Administrar y digerir tal cantidad de información comenzó a ser abrumante hasta que llegó el momento en el que me provocó cierta angustia, porque además uso Facebook y Twitter para el trabajo con mis clientes. Nada grave ni que me quitara el sueño, pero sí lo suficiente como para evaluar mi consumo de estos sitios.
Y luego llegó este video que me hizo pensar mucho:
[youtube]http://www.youtube.com/watch?v=8UouP8cRYZ8[/youtube]
Haciendo una evaluación de varios días decidí ponerme a dieta estricta de redes sociales, con los siguientes razonamientos en la mesa:
– No tengo 1,500 amigos. Tengo 10 y los tengo cerca en la vida real.
– Mi familia es pequeña y a los 5 los tengo al alcance por email y teléfono.
– Siendo budista, no me aferro al pasado. No me es atractivo discutir cómo se vestía el profesor de matemáticas de la secundaria o quién era novio de quién. De hecho he olvidado casi todo gracias a mi pésima memoria.
– Mi herramienta de comunicación número 1 es Gmail.

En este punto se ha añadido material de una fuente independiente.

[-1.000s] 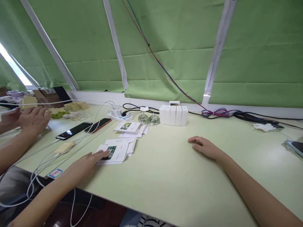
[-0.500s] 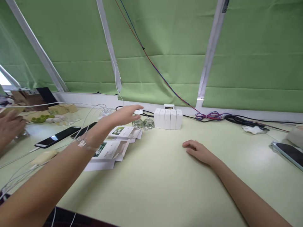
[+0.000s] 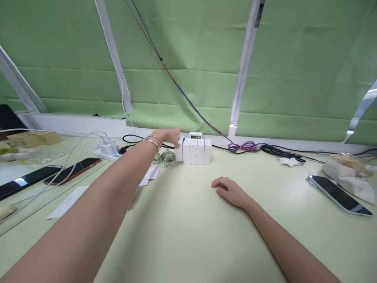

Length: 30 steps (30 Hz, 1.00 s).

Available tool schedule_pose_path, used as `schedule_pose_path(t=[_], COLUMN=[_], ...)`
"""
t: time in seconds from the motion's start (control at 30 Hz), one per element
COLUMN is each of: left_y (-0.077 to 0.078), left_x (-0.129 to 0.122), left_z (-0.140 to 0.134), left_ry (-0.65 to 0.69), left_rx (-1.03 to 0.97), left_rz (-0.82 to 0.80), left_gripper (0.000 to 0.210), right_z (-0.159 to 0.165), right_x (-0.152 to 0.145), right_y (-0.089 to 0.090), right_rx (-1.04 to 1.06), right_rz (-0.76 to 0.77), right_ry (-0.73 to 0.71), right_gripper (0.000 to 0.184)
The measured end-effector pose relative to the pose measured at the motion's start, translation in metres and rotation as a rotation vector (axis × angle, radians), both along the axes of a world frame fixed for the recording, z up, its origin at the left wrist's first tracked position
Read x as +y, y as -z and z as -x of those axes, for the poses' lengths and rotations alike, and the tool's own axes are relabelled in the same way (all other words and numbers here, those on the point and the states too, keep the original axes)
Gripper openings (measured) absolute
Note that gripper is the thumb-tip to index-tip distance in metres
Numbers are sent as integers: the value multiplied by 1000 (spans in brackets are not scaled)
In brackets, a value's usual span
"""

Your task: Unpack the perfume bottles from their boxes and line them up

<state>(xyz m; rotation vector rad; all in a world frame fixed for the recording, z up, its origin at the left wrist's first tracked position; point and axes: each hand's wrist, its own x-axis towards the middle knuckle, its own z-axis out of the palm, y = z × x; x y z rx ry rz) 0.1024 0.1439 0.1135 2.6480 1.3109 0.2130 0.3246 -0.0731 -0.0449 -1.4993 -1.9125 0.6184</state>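
Observation:
My left hand [image 3: 173,135] reaches to the back of the table. Its fingers close round the top of the leftmost small white box [image 3: 179,152], which stands upright at the end of a row. The other white boxes [image 3: 196,152] stand close together beside it. Clear glass-like pieces with green in them [image 3: 167,157] sit just left of the row, partly behind my wrist. White folded cartons [image 3: 150,174] are mostly covered by my left forearm. My right hand [image 3: 231,191] rests on the tabletop, loosely curved, thumb apart from the fingers, holding nothing.
A phone [image 3: 338,194] and a cloth bag [image 3: 350,177] lie at the right. Coiled cables [image 3: 279,151] run along the back ledge. On the left are two dark phones [image 3: 72,171] [image 3: 26,181], white charging cables and a power strip [image 3: 110,155].
My left hand has moved from above the glass-like pieces onto the leftmost white box and taken hold of it. The view has swung right; another person's hand at the left has left it.

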Motion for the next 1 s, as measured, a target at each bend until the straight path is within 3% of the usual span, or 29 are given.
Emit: schedule_pose_path(t=[0.13,0.23,0.3,0.4,0.5,0.57,0.63,0.7,0.8,0.9,1.0], left_y=[-35,-39,-18,37,86,106,117,124,134,141,139], left_x=[-34,-87,-128,-179,-206,-210,-206,-198,-189,-188,-193], left_z=[13,15,12,4,-1,0,3,7,11,11,13], left_ry=[45,106,47,-28,-98,-132,-130,-83,26,107,149], left_rx=[-24,-190,-307,-491,-575,-678,-807,-924,-1056,-1104,-1035], left_rz=[-110,-262,-241,-137,-7,67,151,234,257,202,137], left_gripper=[101,99,97,89,89,91,81,58,32,27,39], right_z=[3,18,35,65,82,82,76,67,58,56,57], right_x=[0,-2,-6,-18,-26,-26,-23,-18,-13,-13,-17], right_y=[3,3,3,4,6,7,7,7,10,11,8], right_rx=[16,78,140,213,257,309,399,490,532,497,378], right_rz=[-61,-323,-513,-644,-656,-631,-570,-498,-452,-489,-552], right_ry=[50,147,172,116,85,106,122,119,88,57,42], right_gripper=[23,25,36,58,51,41,36,34,30,29,35])
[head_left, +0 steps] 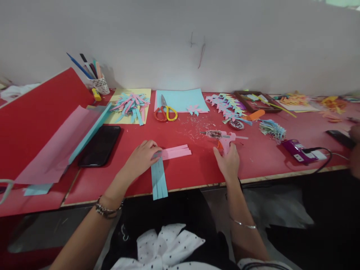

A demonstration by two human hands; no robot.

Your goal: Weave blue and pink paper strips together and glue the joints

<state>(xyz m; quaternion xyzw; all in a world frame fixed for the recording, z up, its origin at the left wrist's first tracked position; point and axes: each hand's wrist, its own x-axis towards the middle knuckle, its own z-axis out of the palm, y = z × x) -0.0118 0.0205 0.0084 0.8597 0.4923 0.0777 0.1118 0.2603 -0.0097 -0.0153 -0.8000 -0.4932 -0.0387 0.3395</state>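
Note:
My left hand (143, 156) has its fingers closed over the corner where a pink slit paper strip (176, 152) and a light blue slit paper strip (159, 179) meet. The pink strip points right; the blue one runs toward me and pokes past the table's front edge. Most of the join is hidden beneath my fingers. In my right hand (229, 161) is a pink hot glue gun (225, 140), gripped by its handle, its nozzle pointing left. A glue stick pokes out of its back. The nozzle is well apart from the paper.
Behind lie scissors (165, 110), blue paper sheets (180, 99), a heap of cut strips (131, 107) and folded paper chains (226, 107). A black phone (99, 146) is at left, a purple power adapter (299, 151) at right. Another person's hand (354, 150) shows at the right edge.

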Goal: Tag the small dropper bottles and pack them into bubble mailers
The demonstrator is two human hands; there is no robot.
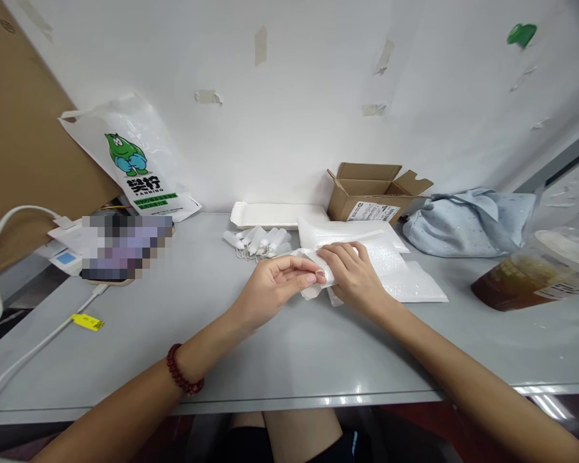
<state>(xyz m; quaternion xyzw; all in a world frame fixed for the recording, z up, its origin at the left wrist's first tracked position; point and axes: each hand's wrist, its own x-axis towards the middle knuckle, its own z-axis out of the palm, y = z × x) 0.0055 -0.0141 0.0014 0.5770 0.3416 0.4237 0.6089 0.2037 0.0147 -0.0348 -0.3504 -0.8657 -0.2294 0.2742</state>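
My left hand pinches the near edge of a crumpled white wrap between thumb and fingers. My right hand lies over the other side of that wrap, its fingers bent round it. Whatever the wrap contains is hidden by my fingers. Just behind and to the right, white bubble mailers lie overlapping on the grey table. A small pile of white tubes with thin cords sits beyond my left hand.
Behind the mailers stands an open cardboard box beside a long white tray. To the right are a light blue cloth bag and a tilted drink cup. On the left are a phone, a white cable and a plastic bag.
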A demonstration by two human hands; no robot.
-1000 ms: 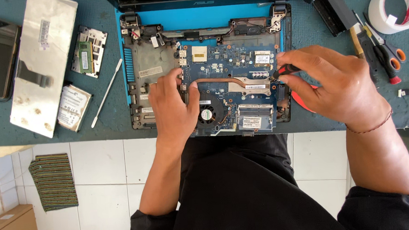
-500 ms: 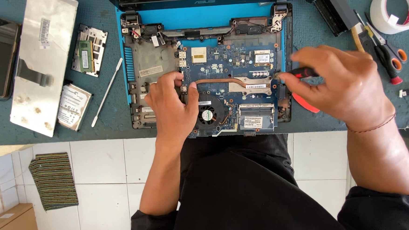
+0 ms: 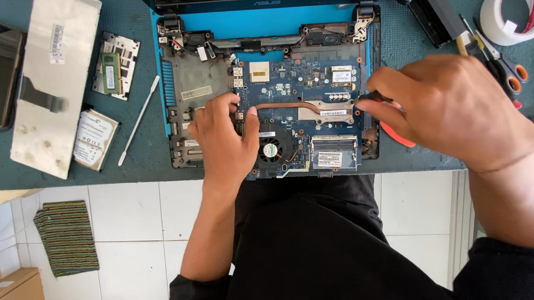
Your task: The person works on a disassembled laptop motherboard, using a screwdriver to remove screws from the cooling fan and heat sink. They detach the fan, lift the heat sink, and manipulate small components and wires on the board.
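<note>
Laptop base (image 3: 203, 86) lies opened on the teal bench, long axis left to right, hinges away from me, blue motherboard (image 3: 288, 88) bare. White rectangular stickers sit on the memory cover low right and on the copper heat pipe (image 3: 295, 108). My left hand (image 3: 224, 140) rests spread and flat beside the fan (image 3: 271, 150), holding nothing. My right hand (image 3: 454, 110) pinches a dark tool (image 3: 371, 96), tip leftward at the board's right edge. Keyboard (image 3: 50, 88) lies face down, far left.
</note>
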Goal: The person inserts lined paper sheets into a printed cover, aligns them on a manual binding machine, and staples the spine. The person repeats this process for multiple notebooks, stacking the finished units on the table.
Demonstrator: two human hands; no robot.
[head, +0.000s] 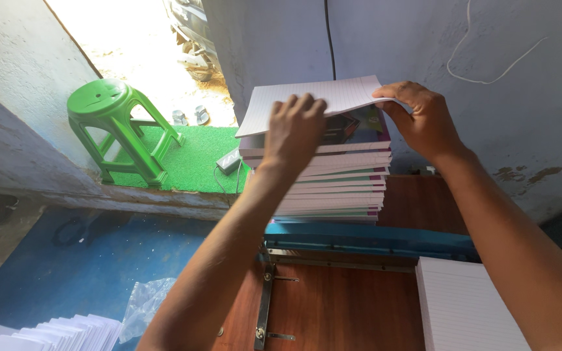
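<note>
A tall stack of notebooks with coloured covers stands at the far edge of a brown wooden table. On top lies a bundle of lined white sheets, held a little above the topmost cover. My left hand presses flat on the sheets' near side, fingers spread over them. My right hand grips the sheets' right edge, thumb on top. A dark printed cover shows beneath the raised sheets.
A stack of lined paper lies at the table's near right. A blue metal bar crosses the table below the notebooks. A green plastic stool stands on a green mat by the doorway. More white paper lies on the blue floor.
</note>
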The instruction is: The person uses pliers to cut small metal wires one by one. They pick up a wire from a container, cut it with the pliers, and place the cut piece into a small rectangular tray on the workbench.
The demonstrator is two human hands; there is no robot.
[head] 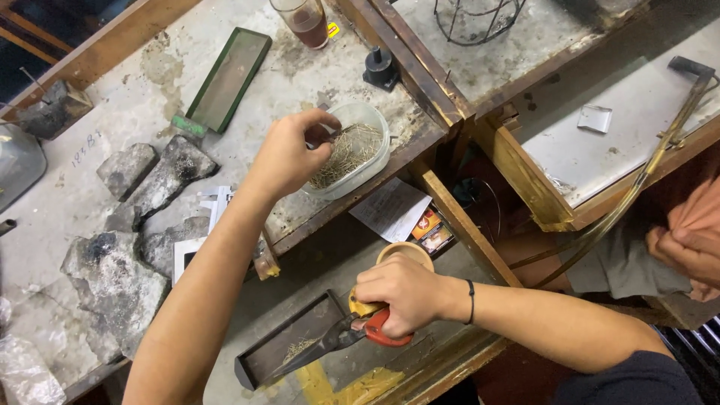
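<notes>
My left hand [289, 154] reaches into a clear plastic tub [373, 161] of thin wire pieces [352, 150] on the worn bench; its fingertips are pinched in the wires. My right hand [401, 292] is lower down, shut on the red and yellow handles of a pair of long-nosed pliers [337, 341]. The plier tips point left over a dark shallow tray [289, 349] holding a few wire bits. A small tan round cup [405, 251] sits just behind my right hand.
Grey stone chunks [112, 277] and a caliper [214, 206] lie left. A green flat stone [229, 79], a glass of dark drink [306, 21] and a black knob [380, 69] stand at the back. Another person's hand [690, 240] is at right, near a torch with a hose [667, 142].
</notes>
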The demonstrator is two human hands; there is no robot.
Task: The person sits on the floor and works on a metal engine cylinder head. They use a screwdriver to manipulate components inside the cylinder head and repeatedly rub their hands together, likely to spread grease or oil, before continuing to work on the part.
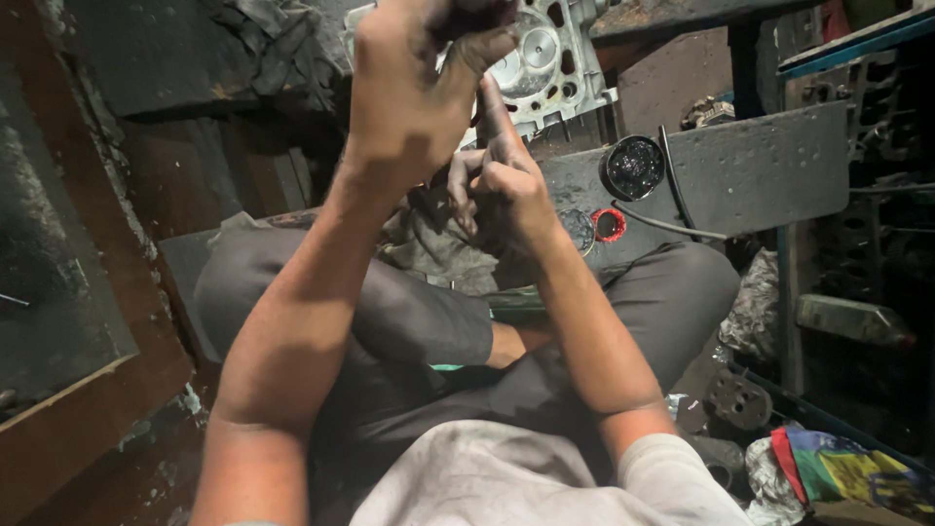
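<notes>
A wooden ledge [88,409] fills the lower left. The left hand [414,93] is raised, fingers closed on a dark object cut off by the top edge. Just right and lower, the right hand [506,185] is curled, index finger pointing up toward the grey cylinder head [550,63]. Further right, on the dark board [760,166], a round black tin [633,168] sits near its left edge, a red ring [610,225] below.

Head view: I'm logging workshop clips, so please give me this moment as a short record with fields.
Left hand: raised, closed around a small dark object I cannot identify
Right hand: below it, index finger pointing up
Ahead: grey metal engine part with round openings
Nearby: round black tin, small red ring
Posture: seated, dark trousers
</notes>
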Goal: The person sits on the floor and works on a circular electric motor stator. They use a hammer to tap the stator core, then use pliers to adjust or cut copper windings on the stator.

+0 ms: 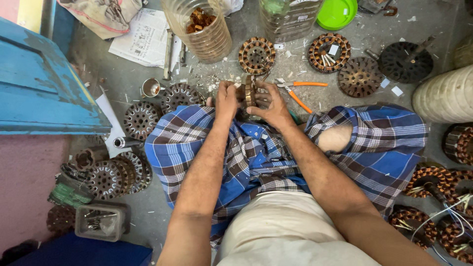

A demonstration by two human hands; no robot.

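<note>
Both forearms reach out, left hand [225,101] and right hand [272,109] gripping a copper-wound stator [249,91] edge-on over the blue plaid lap [246,148].

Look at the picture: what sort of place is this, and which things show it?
Probably a small motor-winding repair workshop, worked on the floor. Copper-wound cores and bare slotted cores lie around, orange-handled pliers nearby, and both hands hold one core.

Orange-handled pliers [299,93], green lid [336,13], plastic jar [201,28], newspaper [143,39], small metal cup [151,87]
</note>
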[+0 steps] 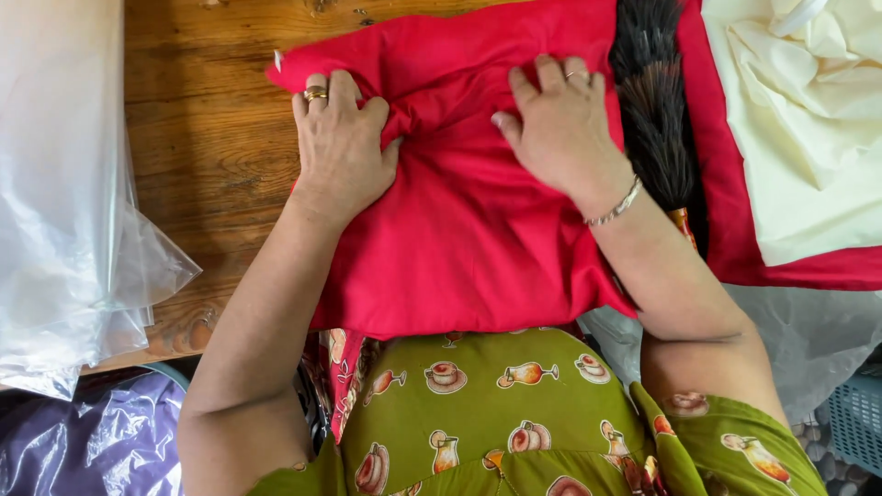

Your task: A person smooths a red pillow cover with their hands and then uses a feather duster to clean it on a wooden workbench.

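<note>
A folded red cloth (469,230) lies on a wooden table (211,138) in front of me. My left hand (340,147), with gold rings, rests at the cloth's left edge, fingers bunching a fold of it. My right hand (556,124), with a ring and a silver bracelet, presses flat on the cloth's upper middle, fingers spread. Both hands press the cloth down; neither lifts it.
A dark bristle brush (654,101) lies just right of my right hand. Cream fabric (808,129) sits on more red cloth at the right. Clear plastic bags (64,202) cover the table's left side. A blue basket (859,413) stands at the lower right.
</note>
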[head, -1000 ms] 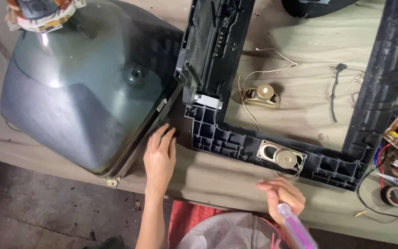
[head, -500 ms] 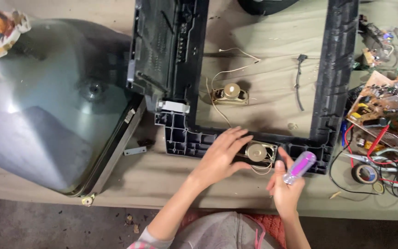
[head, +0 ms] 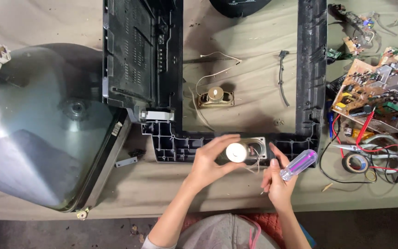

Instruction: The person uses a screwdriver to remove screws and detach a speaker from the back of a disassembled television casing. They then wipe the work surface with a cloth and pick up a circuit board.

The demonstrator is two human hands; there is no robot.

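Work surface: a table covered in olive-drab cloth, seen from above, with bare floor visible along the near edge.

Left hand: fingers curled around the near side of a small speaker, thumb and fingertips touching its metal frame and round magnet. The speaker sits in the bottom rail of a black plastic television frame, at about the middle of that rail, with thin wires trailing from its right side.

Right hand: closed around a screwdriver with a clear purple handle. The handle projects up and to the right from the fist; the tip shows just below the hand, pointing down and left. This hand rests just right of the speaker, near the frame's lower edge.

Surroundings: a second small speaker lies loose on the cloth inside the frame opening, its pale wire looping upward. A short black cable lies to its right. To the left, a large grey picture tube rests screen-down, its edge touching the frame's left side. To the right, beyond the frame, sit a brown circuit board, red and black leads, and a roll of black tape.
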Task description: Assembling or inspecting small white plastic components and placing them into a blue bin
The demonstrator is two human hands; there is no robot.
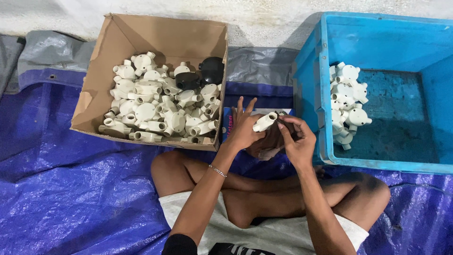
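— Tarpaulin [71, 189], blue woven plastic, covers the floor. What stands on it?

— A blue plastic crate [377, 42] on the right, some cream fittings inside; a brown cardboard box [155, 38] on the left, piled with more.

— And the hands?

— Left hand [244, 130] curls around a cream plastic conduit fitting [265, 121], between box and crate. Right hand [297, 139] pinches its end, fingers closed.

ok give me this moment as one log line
left hand: holds cream fitting | right hand: fingers at its end | cardboard box: full of fittings | blue crate: small pile
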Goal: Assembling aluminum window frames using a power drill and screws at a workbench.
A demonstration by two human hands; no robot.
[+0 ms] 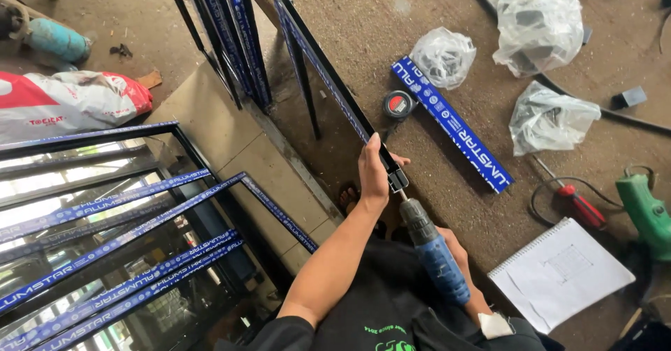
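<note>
Black aluminium frame bar ran on a long diagonal from the upper middle of the frame down to its centre, its lower end sitting just right of the left hand; that hand was closed around the bar near this end, fingers wrapped from the left side. Blue cordless drill lay on nearly the same line, rising from the lower centre with its bit meeting the bar's end piece — so tool and bar were almost end to end. The right hand was shut on the drill's body, mostly hidden behind it; it was the farther of the two from the bar. Nearby on the table lay a tape measure, a blue-wrapped offcut and a spiral notepad.
</note>
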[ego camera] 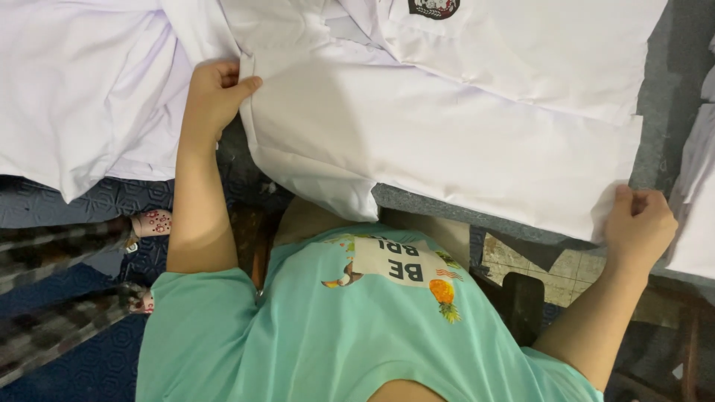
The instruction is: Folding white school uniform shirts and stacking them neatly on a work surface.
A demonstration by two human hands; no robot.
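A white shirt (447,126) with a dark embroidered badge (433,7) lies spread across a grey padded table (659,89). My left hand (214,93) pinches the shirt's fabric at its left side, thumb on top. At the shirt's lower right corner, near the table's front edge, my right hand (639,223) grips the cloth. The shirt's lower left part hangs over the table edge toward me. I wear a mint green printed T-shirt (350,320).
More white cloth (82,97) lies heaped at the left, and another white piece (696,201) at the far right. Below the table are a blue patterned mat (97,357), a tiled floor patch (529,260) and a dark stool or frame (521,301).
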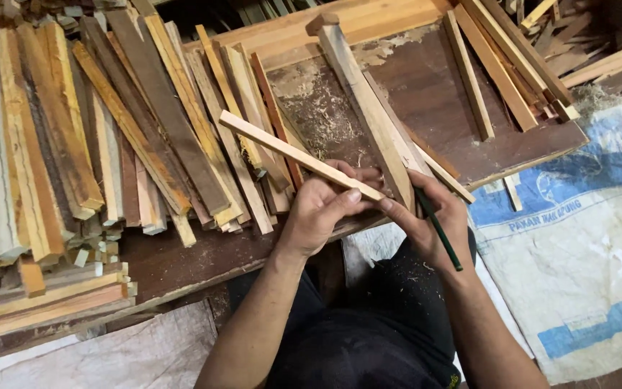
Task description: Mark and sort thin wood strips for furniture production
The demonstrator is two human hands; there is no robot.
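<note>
My left hand grips a thin pale wooden strip that slants up to the left over the brown board. My right hand holds a dark green pencil, its tip near the strip's lower end, and its fingers touch the strip too. A longer light wooden batten lies under both hands, running up toward the back of the board.
A big heap of wooden slats fills the left side. More strips lie at the board's right. Sawdust covers the board's middle. A white and blue woven sack lies on the right. My dark trousers show below.
</note>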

– Estoy al alcance de mis lectores en las discusiones de los blogs y por correo electrónico.
– La comunicación humana es maravillosa. ¿Porqué reducirla a 140 caracteres?
– No soy 140 caracteres, pero la gente me percibe así.
– Me es muy incómodo ser etiquetado en fotografías que ni siquiera recuerdo cuando fueron tomadas. Peor aún, cuando ni siquiera son aparezco yo.
– Es molesto que Facebook decida con quién y cómo compartirá mi información personal.
Tomando todo esto en cuenta reduje mi uso los servicios sociales en gran medida.
Sin embargo, y aquí está la dicotomía del infierno, necesito las redes sociales para trabajar con el Chocobuda y mis clientes. Así que bueno, la directiva es usarlos de manera profesional y no para matar el tiempo.
Cerraré mi cuenta personal de Facebook ya que abrí una nueva que exclusivamente utilizo para trabajar.
En cuanto a Twitter, activé los avisos por correo para cuando alguien me busque directamente.
Y claro, no pienso renunciar de lleno a las redes. ¡Sería un grave error siendo comunicador/escritor/geek! De vez en cuando, ¿porqué no?, un par de mensajes, fotos de comida y disfrutar charla informal no están mal.
Llevo dos semanas así y la verdad se siente bien. Es liberador.
¿Y tú? ¿Cómo manejas las redes sociales? ¿Eres adicta/adicto? ¡Grítalo en los comentarios!